THE TASK
Lines from the start of the data through the line containing "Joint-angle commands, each" must be given again exactly. Leave the others out.

GIVEN RECORDS
◇ ◇ ◇ ◇ ◇

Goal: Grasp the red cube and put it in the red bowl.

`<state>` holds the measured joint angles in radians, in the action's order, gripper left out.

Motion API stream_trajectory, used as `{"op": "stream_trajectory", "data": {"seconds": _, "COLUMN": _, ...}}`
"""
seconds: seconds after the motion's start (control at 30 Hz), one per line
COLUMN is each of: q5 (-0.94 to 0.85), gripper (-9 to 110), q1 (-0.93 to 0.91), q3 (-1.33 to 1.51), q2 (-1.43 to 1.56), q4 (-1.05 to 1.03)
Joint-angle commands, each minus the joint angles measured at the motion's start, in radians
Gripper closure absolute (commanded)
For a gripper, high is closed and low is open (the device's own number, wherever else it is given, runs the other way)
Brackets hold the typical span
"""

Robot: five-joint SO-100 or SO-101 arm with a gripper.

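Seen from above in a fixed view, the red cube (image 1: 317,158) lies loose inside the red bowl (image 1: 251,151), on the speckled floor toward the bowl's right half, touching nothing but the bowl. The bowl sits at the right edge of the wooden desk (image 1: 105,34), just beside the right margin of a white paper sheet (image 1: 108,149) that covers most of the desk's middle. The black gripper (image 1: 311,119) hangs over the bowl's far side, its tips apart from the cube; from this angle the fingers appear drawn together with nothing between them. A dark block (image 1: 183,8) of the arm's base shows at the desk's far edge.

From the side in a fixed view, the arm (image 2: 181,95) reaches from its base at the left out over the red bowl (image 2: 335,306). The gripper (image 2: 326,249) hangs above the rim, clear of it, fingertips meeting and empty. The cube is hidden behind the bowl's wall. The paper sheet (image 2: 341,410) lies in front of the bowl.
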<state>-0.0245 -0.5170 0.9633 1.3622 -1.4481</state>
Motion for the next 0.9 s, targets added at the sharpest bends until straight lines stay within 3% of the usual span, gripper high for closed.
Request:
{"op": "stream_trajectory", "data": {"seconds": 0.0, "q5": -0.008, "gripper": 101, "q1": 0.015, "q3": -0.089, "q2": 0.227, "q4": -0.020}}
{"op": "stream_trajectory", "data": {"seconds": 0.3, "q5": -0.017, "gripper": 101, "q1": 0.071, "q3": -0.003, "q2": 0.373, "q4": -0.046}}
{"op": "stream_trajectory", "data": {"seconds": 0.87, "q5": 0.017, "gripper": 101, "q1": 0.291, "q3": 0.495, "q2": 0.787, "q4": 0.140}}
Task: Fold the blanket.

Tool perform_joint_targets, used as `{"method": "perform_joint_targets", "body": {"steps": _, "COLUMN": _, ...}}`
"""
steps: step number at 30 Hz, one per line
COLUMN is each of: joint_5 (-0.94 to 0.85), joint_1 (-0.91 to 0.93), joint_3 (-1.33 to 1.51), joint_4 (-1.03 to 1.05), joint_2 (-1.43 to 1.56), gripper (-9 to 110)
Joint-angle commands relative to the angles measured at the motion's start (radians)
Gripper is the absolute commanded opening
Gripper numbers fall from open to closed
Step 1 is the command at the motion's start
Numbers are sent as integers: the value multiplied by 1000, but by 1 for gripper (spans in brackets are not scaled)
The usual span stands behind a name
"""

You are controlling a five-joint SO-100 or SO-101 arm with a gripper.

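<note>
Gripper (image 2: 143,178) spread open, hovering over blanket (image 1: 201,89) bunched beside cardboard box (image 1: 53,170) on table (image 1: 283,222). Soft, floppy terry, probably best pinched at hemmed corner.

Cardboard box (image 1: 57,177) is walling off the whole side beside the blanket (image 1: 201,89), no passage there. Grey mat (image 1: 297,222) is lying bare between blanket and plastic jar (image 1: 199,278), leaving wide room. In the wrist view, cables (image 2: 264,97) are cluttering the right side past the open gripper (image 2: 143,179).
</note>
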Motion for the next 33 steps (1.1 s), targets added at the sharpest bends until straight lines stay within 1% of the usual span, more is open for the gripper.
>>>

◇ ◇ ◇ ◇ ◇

EXERCISE OUTPUT
Goal: Grasp the red cube and put it in the red bowl.

`<state>` holds the measured joint angles in radians, in the action's order, gripper left out.

Motion API stream_trajectory, used as `{"op": "stream_trajectory", "data": {"seconds": _, "COLUMN": _, ...}}`
"""
seconds: seconds after the motion's start (control at 30 Hz), one per line
COLUMN is each of: q5 (-0.94 to 0.85), gripper (-9 to 110), q1 (-0.93 to 0.91), q3 (-1.33 to 1.51), q2 (-1.43 to 1.56), q4 (-1.05 to 1.03)
Joint-angle commands, each minus the joint angles measured at the motion's start, in radians

There is no more to the exercise.